* **RAW DATA**

<<<<

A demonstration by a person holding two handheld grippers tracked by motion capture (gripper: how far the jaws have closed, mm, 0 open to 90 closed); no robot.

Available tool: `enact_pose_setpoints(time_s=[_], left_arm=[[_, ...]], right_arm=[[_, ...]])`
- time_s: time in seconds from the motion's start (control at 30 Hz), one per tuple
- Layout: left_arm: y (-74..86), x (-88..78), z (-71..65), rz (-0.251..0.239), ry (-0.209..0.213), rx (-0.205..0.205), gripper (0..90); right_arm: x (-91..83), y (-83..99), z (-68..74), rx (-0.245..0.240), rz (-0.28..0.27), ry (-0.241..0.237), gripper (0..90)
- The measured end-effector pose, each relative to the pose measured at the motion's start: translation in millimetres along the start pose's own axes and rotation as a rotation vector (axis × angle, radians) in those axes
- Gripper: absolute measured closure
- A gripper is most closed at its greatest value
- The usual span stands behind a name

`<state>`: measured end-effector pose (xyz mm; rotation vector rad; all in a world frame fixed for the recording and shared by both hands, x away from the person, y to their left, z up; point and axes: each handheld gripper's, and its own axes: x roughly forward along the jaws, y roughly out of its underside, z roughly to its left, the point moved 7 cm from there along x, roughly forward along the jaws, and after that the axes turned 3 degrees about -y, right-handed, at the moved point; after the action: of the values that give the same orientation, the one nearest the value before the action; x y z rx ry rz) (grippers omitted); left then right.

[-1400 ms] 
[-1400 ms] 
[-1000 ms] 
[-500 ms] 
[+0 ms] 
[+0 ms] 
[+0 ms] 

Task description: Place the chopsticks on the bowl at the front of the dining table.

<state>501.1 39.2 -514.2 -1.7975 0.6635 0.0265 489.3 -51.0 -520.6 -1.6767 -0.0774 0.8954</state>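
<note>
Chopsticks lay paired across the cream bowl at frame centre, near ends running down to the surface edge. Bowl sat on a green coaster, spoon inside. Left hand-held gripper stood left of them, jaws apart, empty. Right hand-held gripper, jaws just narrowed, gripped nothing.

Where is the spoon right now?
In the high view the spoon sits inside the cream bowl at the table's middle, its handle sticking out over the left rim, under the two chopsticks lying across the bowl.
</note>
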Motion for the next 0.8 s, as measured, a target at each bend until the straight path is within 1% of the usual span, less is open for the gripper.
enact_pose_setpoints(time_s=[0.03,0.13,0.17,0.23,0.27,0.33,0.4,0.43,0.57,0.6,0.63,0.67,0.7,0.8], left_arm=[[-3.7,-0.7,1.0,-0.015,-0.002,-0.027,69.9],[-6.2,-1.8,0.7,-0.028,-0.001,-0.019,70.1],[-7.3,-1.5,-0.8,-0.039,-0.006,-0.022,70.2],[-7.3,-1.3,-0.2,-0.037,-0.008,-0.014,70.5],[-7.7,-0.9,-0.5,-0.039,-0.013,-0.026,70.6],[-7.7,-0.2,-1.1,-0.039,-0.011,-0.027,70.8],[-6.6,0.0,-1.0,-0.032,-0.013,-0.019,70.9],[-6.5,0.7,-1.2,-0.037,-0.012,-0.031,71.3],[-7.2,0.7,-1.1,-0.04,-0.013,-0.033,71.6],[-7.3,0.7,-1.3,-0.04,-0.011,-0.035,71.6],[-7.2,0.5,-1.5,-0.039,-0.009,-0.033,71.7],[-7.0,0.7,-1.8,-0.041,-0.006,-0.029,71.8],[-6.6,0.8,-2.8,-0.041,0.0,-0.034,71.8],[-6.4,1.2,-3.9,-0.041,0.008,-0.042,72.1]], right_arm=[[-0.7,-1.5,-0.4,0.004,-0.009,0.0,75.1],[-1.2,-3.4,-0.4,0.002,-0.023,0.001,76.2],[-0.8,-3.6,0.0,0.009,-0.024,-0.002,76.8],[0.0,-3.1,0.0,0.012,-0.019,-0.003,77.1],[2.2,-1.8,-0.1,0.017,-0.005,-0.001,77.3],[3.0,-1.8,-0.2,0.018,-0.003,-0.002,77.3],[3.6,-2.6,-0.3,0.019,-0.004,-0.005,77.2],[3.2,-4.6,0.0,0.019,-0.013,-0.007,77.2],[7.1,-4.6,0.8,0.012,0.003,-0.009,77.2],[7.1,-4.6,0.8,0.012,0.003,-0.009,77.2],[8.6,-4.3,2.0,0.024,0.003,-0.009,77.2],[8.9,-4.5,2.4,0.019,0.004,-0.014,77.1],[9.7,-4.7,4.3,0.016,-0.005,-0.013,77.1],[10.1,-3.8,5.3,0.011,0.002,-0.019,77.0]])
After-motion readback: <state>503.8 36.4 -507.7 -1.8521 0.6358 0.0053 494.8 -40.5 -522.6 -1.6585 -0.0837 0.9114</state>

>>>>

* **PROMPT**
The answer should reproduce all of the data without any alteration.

* **COMPLETED TASK**
A demonstration by a person holding two handheld grippers tracked by motion capture (gripper: how far the jaws have closed, mm, 0 open to 90 closed); no robot.

Available tool: `enact_pose_setpoints(time_s=[_], left_arm=[[_, ...]], right_arm=[[_, ...]])`
- time_s: time in seconds from the motion's start (control at 30 Hz), one per tuple
- Layout: left_arm: y (-74..86), x (-88..78), z (-71..65), rz (-0.251..0.239), ry (-0.209..0.213), rx (-0.205..0.205), gripper (0..90); right_arm: x (-91..83), y (-83..99), z (-68..74), rx (-0.245..0.240), rz (-0.28..0.27), ry (-0.241..0.237), gripper (0..90)
- The measured end-effector pose, each relative to the pose measured at the motion's start: translation in millimetres along the start pose's own axes and rotation as a rotation vector (axis × angle, radians) in those axes
- Gripper: absolute measured closure
- A gripper is most closed at its greatest value
- The usual span stands behind a name

`<state>`: measured end-effector pose (xyz mm; rotation vector rad; all in a world frame fixed for the recording and shared by both hands, x away from the person, y to their left, z up; point and axes: each handheld gripper's, and its own axes: x roughly forward along the jaws, y roughly out of its underside, z roughly to its left, the point moved 7 cm from there along x, roughly forward along the jaws, and after that the axes turned 3 degrees about -y, right-handed, at the moved point; after the action: of the values that give the same orientation, the one nearest the value before the action; x y z rx ry rz) (grippers omitted); left then right.

[-1400 ms] 
[-1400 ms] 
[-1000 ms] 
[-500 ms] 
[+0 ms] 
[+0 ms] 
[+0 ms] 

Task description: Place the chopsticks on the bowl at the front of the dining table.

<state>501.1 39.2 -514.2 -1.7975 0.6635 0.0265 489.3 -51.0 -520.6 -1.6767 -0.0774 0.8954</state>
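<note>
Chopsticks lay paired across the cream bowl at frame centre, near ends running down to the surface edge. Bowl sat on a green coaster, spoon inside. Left hand-held gripper stood left of them, jaws apart, empty. Right hand-held gripper, jaws just narrowed, gripped nothing.

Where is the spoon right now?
In the high view the spoon sits inside the cream bowl at the table's middle, its handle sticking out over the left rim, under the two chopsticks lying across the bowl.
</note>
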Motion for the next 0.8 s, as measured, a target at each bend until the straight path is within 1% of the usual span, less is open for the gripper.
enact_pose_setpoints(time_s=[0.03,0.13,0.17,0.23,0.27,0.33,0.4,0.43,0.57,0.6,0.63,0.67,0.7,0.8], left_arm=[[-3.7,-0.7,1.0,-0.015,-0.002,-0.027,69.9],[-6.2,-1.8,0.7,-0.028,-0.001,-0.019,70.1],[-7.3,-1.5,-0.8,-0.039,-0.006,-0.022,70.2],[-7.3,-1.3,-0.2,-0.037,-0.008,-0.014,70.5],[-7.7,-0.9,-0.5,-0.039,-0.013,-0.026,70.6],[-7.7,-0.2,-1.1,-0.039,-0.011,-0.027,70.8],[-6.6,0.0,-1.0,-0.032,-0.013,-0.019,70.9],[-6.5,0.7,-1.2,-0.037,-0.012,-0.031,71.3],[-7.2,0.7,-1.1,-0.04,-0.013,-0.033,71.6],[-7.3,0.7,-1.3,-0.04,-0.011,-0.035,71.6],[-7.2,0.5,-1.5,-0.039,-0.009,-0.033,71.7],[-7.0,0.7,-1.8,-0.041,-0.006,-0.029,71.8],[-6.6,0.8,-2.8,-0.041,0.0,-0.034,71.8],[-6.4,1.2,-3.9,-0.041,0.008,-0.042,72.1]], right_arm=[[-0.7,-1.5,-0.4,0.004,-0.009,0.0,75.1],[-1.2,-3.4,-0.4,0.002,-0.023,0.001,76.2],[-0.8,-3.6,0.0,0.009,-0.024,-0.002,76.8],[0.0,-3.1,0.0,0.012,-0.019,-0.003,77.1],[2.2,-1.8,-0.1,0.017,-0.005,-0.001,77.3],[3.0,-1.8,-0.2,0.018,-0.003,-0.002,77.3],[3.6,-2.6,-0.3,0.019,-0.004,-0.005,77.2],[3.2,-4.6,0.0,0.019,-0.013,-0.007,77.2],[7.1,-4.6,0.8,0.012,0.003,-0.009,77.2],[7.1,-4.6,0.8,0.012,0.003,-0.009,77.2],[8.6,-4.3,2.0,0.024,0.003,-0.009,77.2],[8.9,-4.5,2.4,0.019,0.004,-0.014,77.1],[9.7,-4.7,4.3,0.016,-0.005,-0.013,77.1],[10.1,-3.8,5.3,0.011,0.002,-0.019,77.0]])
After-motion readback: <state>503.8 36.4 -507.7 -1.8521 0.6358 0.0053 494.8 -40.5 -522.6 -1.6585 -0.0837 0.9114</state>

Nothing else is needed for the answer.